Amy Plantinga Pauw, who teaches theology at Louisville Presbyterian Seminary, has written a sophisticated but quite accessible book about Jonathan Edwards's surprisingly rich musings on the Christian doctrine of the Trinity. Pauw is among the younger academics who over the past two decades have transformed Edwards scholarship into the most serious, most extensive and most important effort at theological retrieval in American history. Like others of this cohort, she makes full use of the splendidly edited Works of Jonathan Edwards, which have been appearing with accelerating regularity from the Edwards shop at Yale, under the direction of Harry Stout and Kenneth Minkema.

Pauw is also a master of the vast corpus of Edwards's unpublished writings--writings that include theological notes (the "miscellanies"), manuscript sermons and private commentary on scripture (Pauw herself edited the recently released vol. 20, The "Miscellanies": 833-1152).
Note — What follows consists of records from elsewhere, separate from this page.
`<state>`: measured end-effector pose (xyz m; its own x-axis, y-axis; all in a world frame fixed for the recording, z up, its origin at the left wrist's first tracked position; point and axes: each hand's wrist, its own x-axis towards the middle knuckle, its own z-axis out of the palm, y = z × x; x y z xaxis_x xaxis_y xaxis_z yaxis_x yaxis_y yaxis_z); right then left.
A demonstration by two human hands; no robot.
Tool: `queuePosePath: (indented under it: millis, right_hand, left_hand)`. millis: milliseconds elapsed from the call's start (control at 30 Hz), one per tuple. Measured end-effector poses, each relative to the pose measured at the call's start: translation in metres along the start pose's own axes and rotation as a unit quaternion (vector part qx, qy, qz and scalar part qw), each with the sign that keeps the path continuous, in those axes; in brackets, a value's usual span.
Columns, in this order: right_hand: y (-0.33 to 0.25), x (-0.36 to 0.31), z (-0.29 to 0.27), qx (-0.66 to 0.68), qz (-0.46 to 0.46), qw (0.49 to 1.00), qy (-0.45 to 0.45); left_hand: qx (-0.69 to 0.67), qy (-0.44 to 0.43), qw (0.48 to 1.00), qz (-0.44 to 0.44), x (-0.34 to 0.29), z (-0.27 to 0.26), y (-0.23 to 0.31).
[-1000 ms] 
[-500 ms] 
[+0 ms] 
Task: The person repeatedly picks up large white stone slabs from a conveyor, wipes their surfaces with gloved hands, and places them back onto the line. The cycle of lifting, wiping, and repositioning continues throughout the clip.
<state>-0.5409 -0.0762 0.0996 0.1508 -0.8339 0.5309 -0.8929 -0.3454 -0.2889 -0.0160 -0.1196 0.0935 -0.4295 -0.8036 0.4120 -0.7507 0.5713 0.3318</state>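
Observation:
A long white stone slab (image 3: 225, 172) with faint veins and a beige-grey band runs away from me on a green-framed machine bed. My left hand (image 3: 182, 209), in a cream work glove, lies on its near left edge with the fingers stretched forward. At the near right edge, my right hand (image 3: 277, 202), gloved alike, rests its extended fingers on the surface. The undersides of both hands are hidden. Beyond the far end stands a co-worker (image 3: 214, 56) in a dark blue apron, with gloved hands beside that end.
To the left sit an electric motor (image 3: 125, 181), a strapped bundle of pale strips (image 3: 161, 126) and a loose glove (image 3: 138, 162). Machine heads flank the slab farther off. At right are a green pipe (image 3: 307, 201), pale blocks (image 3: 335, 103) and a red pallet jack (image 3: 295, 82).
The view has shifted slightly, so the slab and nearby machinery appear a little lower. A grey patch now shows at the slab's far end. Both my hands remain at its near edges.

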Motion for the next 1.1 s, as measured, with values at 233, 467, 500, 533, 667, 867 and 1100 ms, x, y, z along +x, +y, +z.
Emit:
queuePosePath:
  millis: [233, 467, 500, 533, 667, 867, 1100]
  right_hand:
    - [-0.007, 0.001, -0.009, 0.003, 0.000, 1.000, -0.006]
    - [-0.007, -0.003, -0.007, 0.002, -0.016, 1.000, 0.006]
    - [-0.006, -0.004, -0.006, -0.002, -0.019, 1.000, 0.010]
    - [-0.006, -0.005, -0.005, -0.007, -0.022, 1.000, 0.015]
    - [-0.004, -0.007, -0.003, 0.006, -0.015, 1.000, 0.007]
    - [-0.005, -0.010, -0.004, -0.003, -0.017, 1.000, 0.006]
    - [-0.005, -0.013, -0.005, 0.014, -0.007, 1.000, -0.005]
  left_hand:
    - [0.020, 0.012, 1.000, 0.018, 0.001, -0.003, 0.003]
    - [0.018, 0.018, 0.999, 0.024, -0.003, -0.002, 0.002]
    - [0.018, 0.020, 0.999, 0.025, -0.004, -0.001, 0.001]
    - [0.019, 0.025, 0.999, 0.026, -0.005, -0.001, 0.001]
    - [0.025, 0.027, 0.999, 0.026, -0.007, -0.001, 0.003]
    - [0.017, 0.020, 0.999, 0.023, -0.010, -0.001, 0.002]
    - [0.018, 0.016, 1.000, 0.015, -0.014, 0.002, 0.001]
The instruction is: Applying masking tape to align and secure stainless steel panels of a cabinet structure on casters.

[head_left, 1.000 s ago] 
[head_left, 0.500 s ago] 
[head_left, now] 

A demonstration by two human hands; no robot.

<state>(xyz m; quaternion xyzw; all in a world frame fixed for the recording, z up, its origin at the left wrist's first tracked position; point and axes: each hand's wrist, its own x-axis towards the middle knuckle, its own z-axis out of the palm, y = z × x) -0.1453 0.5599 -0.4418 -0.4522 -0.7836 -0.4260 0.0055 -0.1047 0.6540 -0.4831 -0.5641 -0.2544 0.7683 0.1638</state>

Because she has perused the books that Edwards himself read (many in Latin), she is able to show that Edwards, however creative in some of his formulations, was far from the isolated wilderness genius depicted in once-standard accounts. And with several of the younger scholars, along with veterans like Sang Hyun Lee, she is also fully committed to using Edwards not simply as an exceptional figure from the past, but also as a worthy interlocutor for contemporary theological discussion.

The great strength of this book lies in its picture of what Pauw describes as two distinctive lines of trinitarian reasoning that appear in a few of the sermons, treatises and letters known during Edwards's lifetime, but in much greater profusion in his unpublished work. The first of these models presents a psychological understanding more or less in the tradition of Augustine, where the Trinity is parsed as a harmonious unity of all-comprehending mind (Father), all-knowing wisdom (Son) and all-embracing love (Spirit).